(RECORDS SUPPLIED begins)

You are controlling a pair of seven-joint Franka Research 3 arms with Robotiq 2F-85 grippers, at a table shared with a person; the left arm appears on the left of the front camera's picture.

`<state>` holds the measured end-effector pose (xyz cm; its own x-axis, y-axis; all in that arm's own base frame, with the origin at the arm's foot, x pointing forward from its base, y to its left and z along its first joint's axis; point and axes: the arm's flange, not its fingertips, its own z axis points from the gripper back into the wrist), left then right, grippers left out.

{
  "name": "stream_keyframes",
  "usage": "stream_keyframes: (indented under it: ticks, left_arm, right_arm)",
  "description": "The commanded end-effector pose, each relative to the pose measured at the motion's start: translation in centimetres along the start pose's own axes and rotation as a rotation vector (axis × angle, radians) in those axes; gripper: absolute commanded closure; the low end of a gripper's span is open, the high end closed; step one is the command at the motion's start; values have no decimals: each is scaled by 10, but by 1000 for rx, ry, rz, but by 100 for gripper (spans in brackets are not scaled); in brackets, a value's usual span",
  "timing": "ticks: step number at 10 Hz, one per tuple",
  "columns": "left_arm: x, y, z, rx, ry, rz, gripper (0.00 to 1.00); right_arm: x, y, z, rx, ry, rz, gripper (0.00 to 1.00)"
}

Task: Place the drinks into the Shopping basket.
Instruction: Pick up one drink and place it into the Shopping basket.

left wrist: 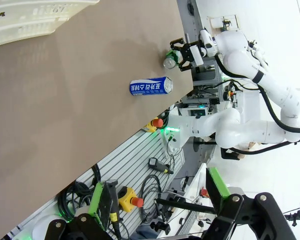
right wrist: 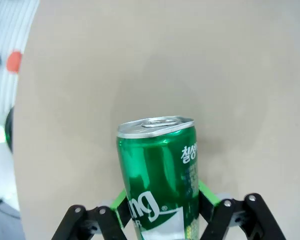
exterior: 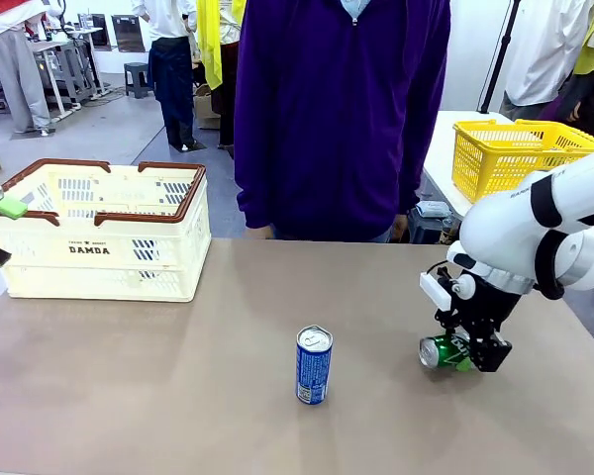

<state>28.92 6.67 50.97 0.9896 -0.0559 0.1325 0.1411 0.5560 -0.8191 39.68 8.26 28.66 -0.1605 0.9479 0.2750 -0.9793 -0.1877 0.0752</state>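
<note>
Your right gripper (exterior: 472, 348) is clenched on the green can (exterior: 444, 352), its green pads (right wrist: 206, 195) pressed against the can's two sides near the bottom end. The can lies on its side low over the right part of the worktop (exterior: 178, 396), silver top pointing toward the middle. You cannot tell from these views whether it touches the surface or sits just above it.

Your left gripper (left wrist: 160, 200) is released, jaws spread wide with nothing between them, off the worktop's left side.

The blue can (exterior: 314, 365) stands upright near the middle of the worktop, toward your edge and well apart from the green can.

The basket (exterior: 99, 233) sits at the far left of the worktop, brown rim up and the DAMDA side facing you, well apart from both cans. A person (exterior: 342, 109) in a purple top stands at the far edge, just right of the basket. A yellow basket (exterior: 510, 153) rests on a separate white table behind the right arm.
</note>
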Motion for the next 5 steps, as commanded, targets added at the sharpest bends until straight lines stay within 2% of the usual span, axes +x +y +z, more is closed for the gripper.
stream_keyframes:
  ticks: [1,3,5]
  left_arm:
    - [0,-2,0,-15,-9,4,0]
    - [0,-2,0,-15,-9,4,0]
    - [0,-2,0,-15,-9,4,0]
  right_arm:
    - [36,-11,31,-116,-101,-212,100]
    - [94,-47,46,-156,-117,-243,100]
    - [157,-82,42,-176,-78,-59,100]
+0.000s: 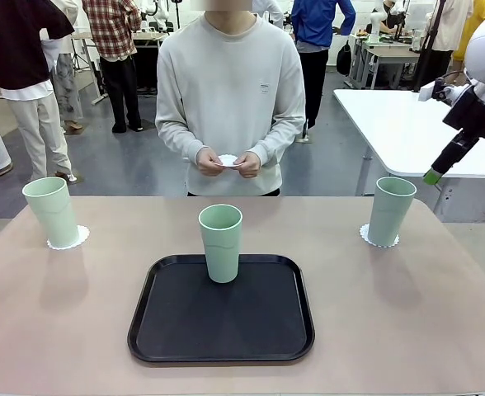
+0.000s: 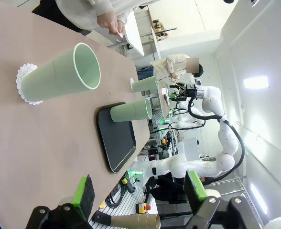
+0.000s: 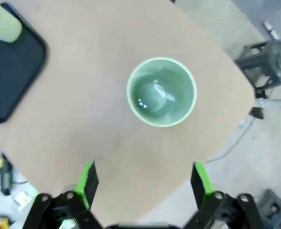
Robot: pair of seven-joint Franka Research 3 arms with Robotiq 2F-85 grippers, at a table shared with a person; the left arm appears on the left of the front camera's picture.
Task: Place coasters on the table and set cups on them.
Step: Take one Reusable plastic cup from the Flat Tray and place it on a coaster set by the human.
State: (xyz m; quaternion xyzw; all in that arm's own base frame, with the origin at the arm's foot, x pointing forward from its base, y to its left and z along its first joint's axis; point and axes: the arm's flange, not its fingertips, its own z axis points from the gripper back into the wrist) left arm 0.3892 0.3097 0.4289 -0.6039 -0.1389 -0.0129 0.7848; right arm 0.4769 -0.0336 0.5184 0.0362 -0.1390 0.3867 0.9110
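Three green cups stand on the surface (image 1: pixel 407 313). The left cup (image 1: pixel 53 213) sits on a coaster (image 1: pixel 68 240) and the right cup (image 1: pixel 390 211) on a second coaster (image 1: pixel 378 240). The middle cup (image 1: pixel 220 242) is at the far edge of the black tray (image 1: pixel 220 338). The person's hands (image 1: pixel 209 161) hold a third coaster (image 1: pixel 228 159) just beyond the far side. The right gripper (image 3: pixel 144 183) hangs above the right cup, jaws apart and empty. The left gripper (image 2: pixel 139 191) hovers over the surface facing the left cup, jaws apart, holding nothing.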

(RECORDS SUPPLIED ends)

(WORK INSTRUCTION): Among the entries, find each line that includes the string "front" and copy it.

(WRITTEN SOLUTION):
You are controlling a pair of seven-joint Franka Research 3 arms with Robotiq 2F-85 grippers, at a table shared with a person; the left arm appears on the left of the front camera's picture.
Robot: pair of seven-joint Franka Research 3 arms with Robotiq 2F-85 grippers, at a table shared with a person; the left arm appears on the left of the front camera's picture.

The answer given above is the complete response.